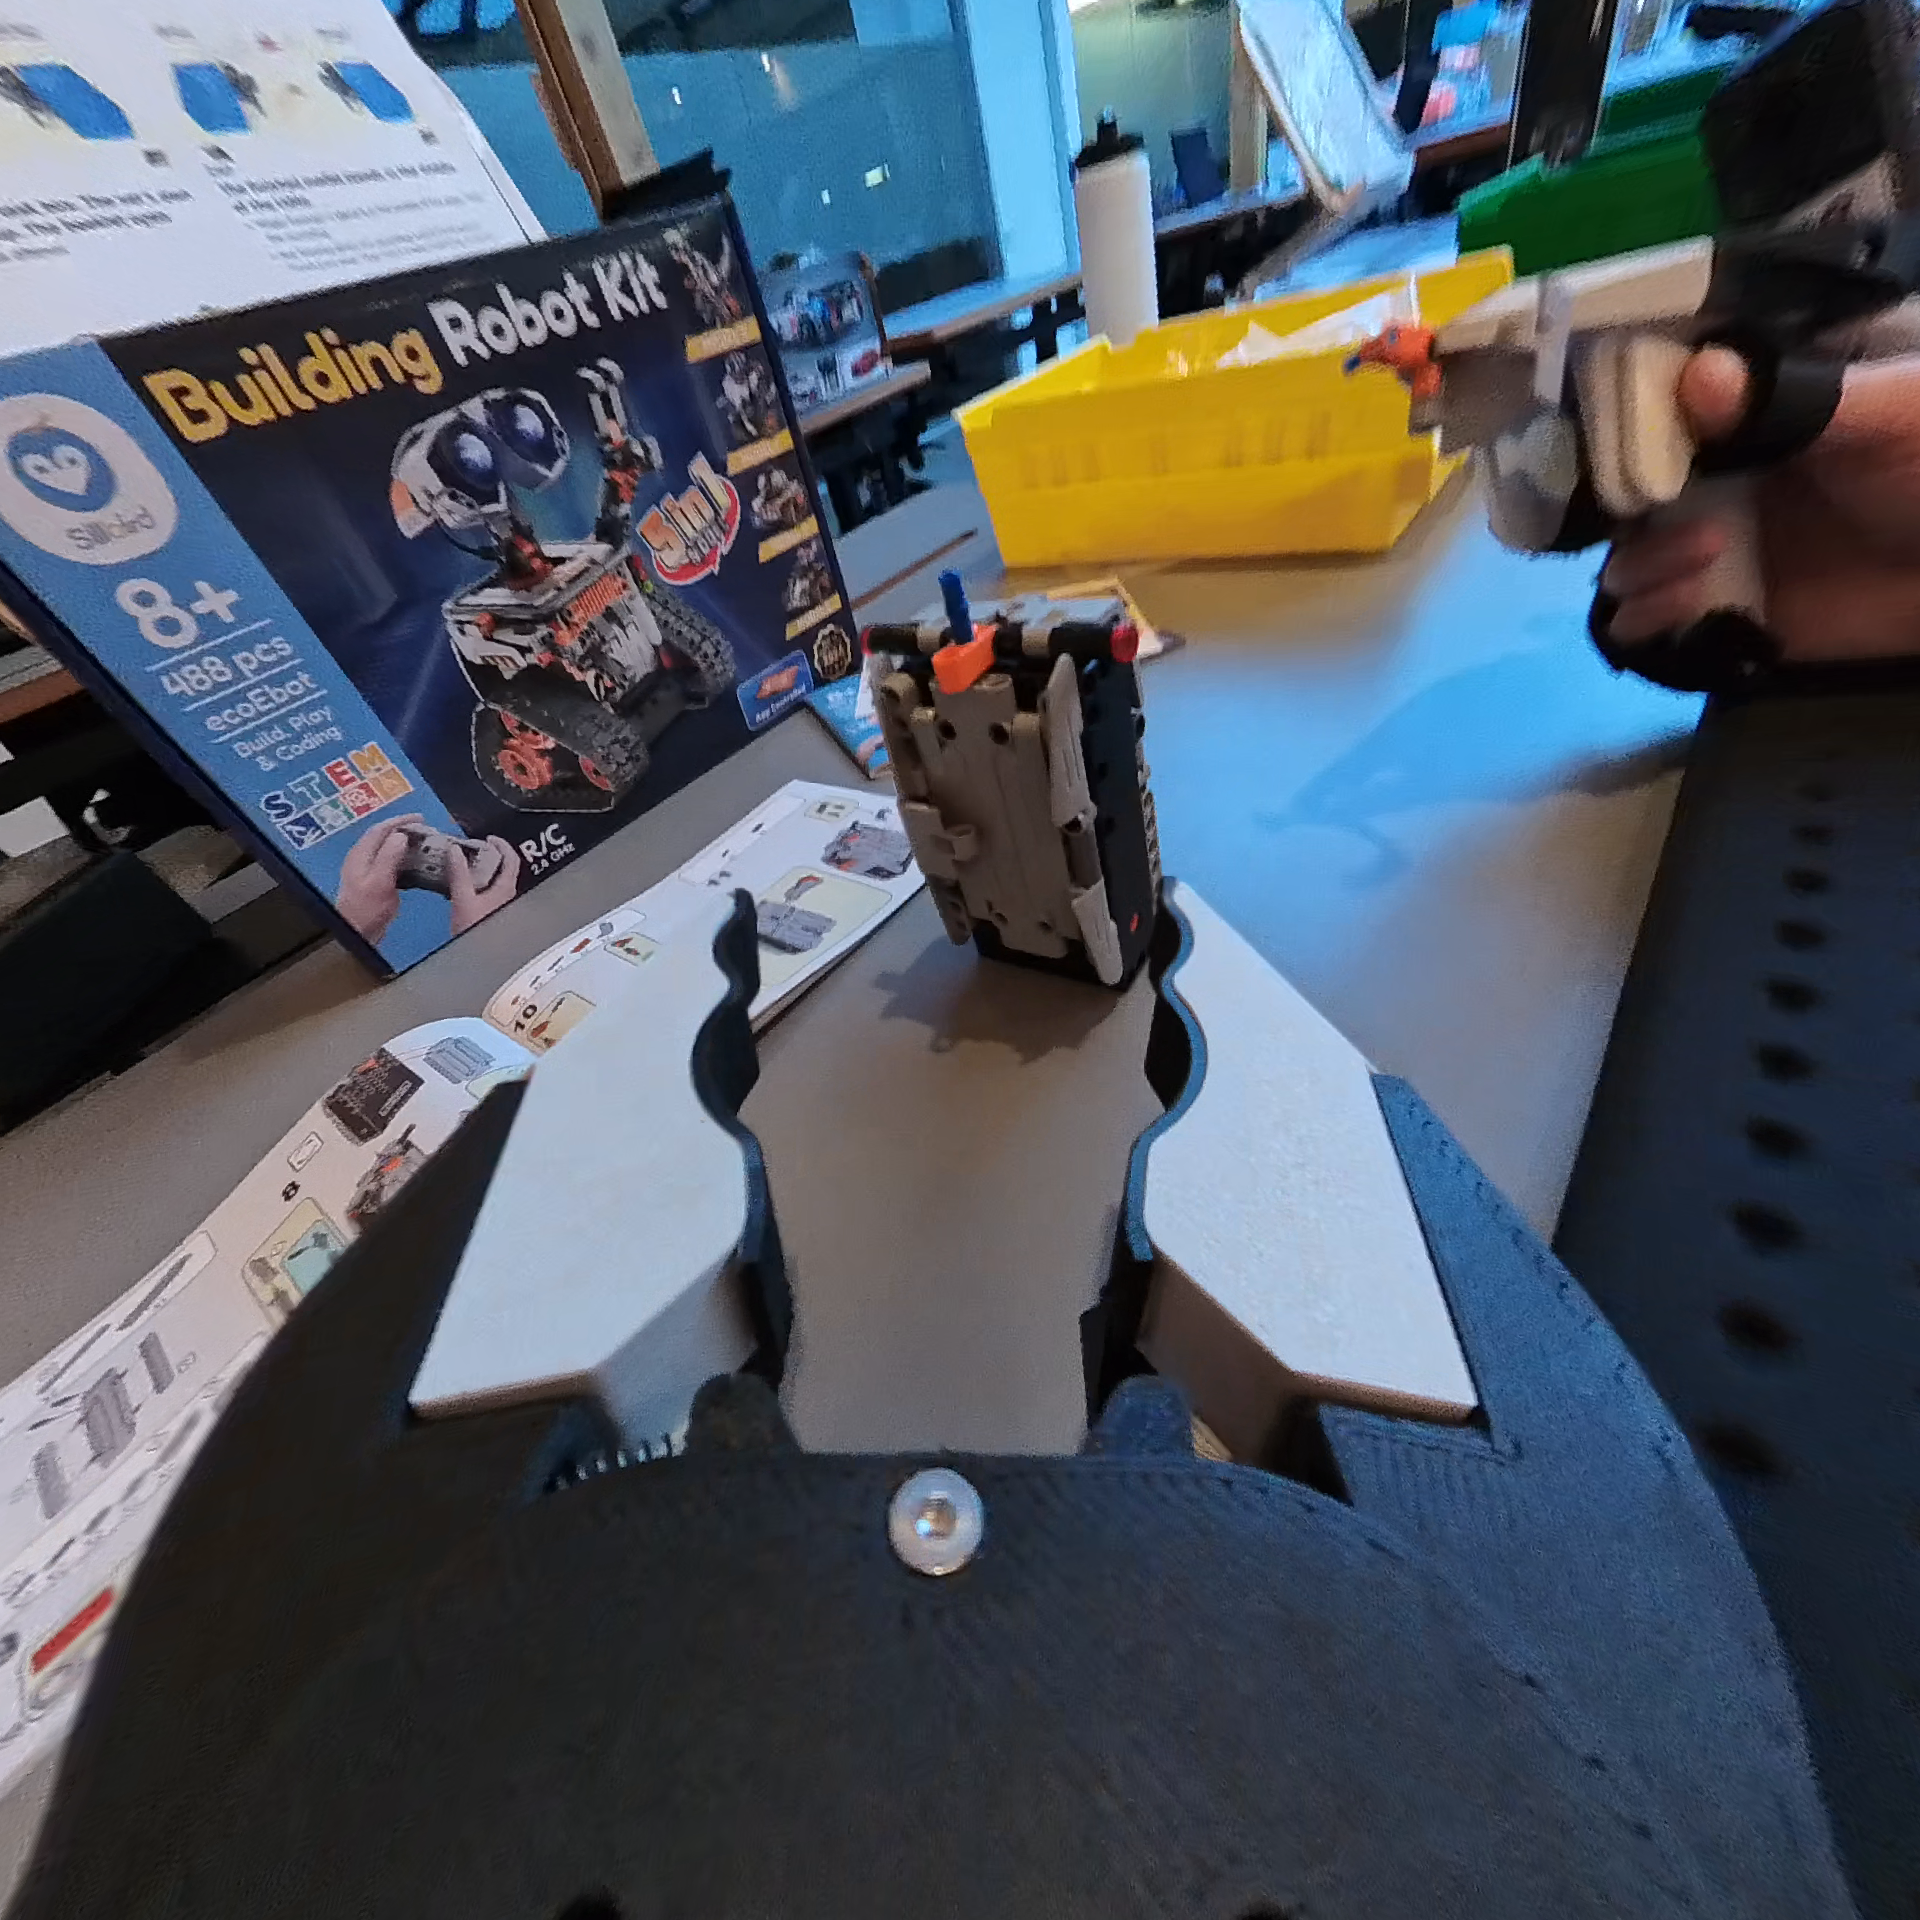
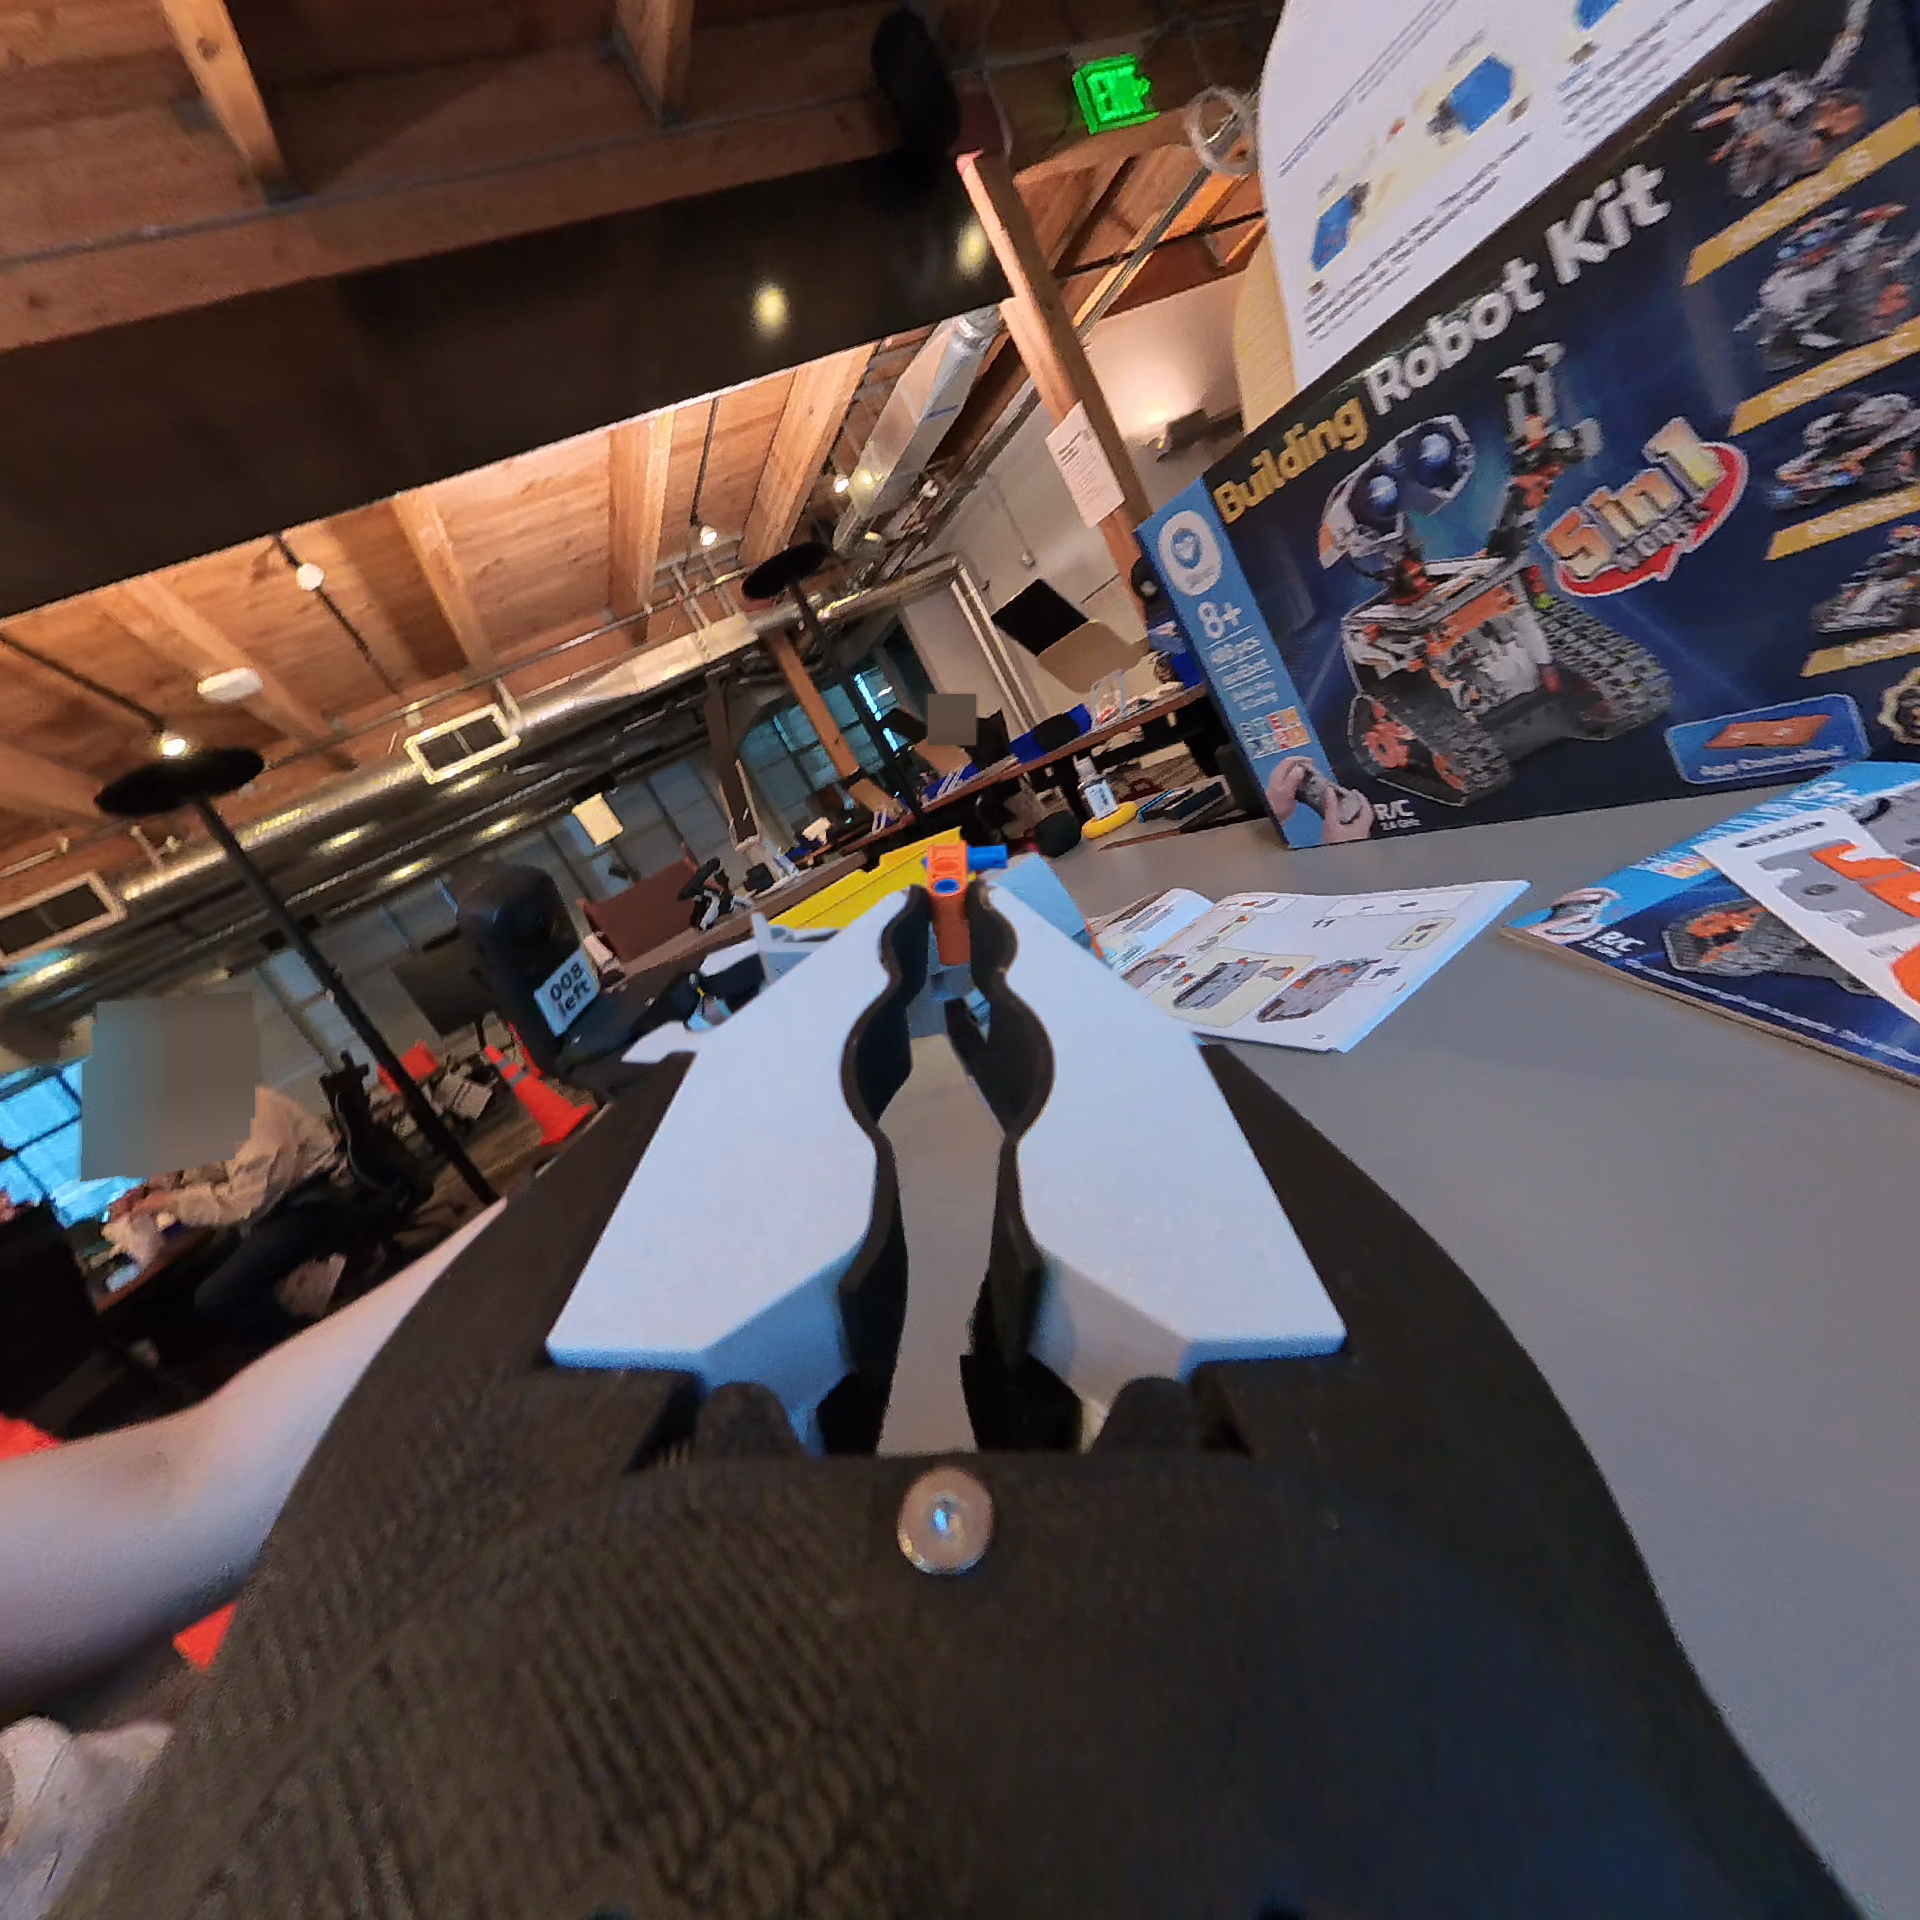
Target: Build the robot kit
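Two tools are in use. The left tool [image 1: 951,945] stands wide open and holds nothing; its right fingertip [image 1: 1179,966] sits just beside the base of a grey and black brick assembly [image 1: 1023,800], which stands on end on the grey counter [image 1: 1403,831], just ahead and slightly right, apparently stood up for access to its top. An open instruction booklet [image 1: 436,1081] lies left of it, the kit box [image 1: 416,540] beyond. The right tool [image 2: 951,914] is nearly closed, pinching a small orange connector with a blue pin [image 2: 948,894] at its tips. Farther off sits a yellow bin [image 1: 1195,457].
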### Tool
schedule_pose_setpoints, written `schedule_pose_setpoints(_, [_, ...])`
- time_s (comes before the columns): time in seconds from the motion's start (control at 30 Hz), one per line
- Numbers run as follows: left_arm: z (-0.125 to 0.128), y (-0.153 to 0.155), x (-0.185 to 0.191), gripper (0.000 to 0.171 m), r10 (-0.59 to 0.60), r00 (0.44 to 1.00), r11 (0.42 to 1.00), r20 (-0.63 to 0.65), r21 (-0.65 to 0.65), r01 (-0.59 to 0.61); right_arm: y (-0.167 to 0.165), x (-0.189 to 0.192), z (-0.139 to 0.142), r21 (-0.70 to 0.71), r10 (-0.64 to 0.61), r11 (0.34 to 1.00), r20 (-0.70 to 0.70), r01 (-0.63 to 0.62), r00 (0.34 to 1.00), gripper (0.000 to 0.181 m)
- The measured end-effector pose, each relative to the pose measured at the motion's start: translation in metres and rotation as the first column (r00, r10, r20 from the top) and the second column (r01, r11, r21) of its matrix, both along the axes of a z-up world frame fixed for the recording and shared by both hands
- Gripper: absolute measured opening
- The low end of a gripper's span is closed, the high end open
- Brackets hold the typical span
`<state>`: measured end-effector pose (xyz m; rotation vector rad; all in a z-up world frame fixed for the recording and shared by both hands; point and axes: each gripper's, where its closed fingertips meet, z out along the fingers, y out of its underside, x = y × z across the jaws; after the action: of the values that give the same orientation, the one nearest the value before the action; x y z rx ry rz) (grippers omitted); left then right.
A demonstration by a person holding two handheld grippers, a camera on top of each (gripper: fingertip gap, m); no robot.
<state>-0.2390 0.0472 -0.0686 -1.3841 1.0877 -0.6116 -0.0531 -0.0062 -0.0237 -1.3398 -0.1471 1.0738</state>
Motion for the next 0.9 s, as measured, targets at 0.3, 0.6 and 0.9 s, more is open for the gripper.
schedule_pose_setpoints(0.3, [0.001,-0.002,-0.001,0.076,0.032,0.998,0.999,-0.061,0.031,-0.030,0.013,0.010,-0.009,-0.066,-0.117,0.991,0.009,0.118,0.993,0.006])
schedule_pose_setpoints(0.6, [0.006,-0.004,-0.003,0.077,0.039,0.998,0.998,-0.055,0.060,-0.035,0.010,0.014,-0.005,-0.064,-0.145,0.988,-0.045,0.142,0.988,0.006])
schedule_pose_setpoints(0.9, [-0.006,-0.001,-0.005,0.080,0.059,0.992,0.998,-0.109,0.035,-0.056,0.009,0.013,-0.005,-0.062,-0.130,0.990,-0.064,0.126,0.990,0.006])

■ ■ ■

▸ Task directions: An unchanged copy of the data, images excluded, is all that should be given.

▸ Solved exercise:
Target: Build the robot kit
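Two tools are in use. The left tool [image 1: 951,945] stands wide open and holds nothing; its right fingertip [image 1: 1179,966] sits just beside the base of a grey and black brick assembly [image 1: 1023,800], which stands on end on the grey counter [image 1: 1403,831], just ahead and slightly right, apparently stood up for access to its top. An open instruction booklet [image 1: 436,1081] lies left of it, the kit box [image 1: 416,540] beyond. The right tool [image 2: 951,914] is nearly closed, pinching a small orange connector with a blue pin [image 2: 948,894] at its tips. Farther off sits a yellow bin [image 1: 1195,457].
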### Tool
schedule_pose_setpoints, written `schedule_pose_setpoints(_, [_, ...])`
- time_s (comes before the columns): time in seconds from the motion's start (control at 30 Hz), one per line
- Numbers run as follows: left_arm: z (-0.125 to 0.128), y (-0.153 to 0.155), x (-0.185 to 0.191), gripper (0.000 to 0.171 m), r10 (-0.59 to 0.60), r00 (0.44 to 1.00), r11 (0.42 to 1.00), r20 (-0.63 to 0.65), r21 (-0.65 to 0.65), r01 (-0.59 to 0.61); right_arm: y (-0.167 to 0.165), x (-0.189 to 0.192), z (-0.139 to 0.142), r21 (-0.70 to 0.71), r10 (-0.64 to 0.61), r11 (0.34 to 1.00), r20 (-0.70 to 0.70), r01 (-0.63 to 0.62), r00 (0.34 to 1.00), gripper (0.000 to 0.181 m)
- The measured end-effector pose, each relative to the pose measured at the motion's start: translation in metres and rotation as the first column (r00, r10, r20 from the top) and the second column (r01, r11, r21) of its matrix, both along the axes of a z-up world frame fixed for the recording and shared by both hands
- Gripper: absolute measured opening
- The low end of a gripper's span is closed, the high end open
- Brackets hold the typical span
`<state>`: measured end-effector pose (xyz m; rotation vector rad; all in a z-up world frame fixed for the recording and shared by both hands; point and axes: each gripper's, where its closed fingertips meet, z out along the fingers, y out of its underside, x = y × z across the jaws; after the action: of the values that give the same orientation, the one nearest the value before the action; x y z rx ry rz) (grippers omitted); left then right.
A demonstration by a person holding two handheld grippers, a camera on top of each (gripper: fingertip gap, m); no robot.
<state>-0.2390 0.0472 -0.0686 -1.3841 1.0877 -0.6116 -0.0531 -0.0062 -0.0237 -1.3398 -0.1471 1.0738</state>
Motion for the next 0.9 s, as measured, targets at 0.3, 0.6 and 0.9 s, more is open for the gripper.
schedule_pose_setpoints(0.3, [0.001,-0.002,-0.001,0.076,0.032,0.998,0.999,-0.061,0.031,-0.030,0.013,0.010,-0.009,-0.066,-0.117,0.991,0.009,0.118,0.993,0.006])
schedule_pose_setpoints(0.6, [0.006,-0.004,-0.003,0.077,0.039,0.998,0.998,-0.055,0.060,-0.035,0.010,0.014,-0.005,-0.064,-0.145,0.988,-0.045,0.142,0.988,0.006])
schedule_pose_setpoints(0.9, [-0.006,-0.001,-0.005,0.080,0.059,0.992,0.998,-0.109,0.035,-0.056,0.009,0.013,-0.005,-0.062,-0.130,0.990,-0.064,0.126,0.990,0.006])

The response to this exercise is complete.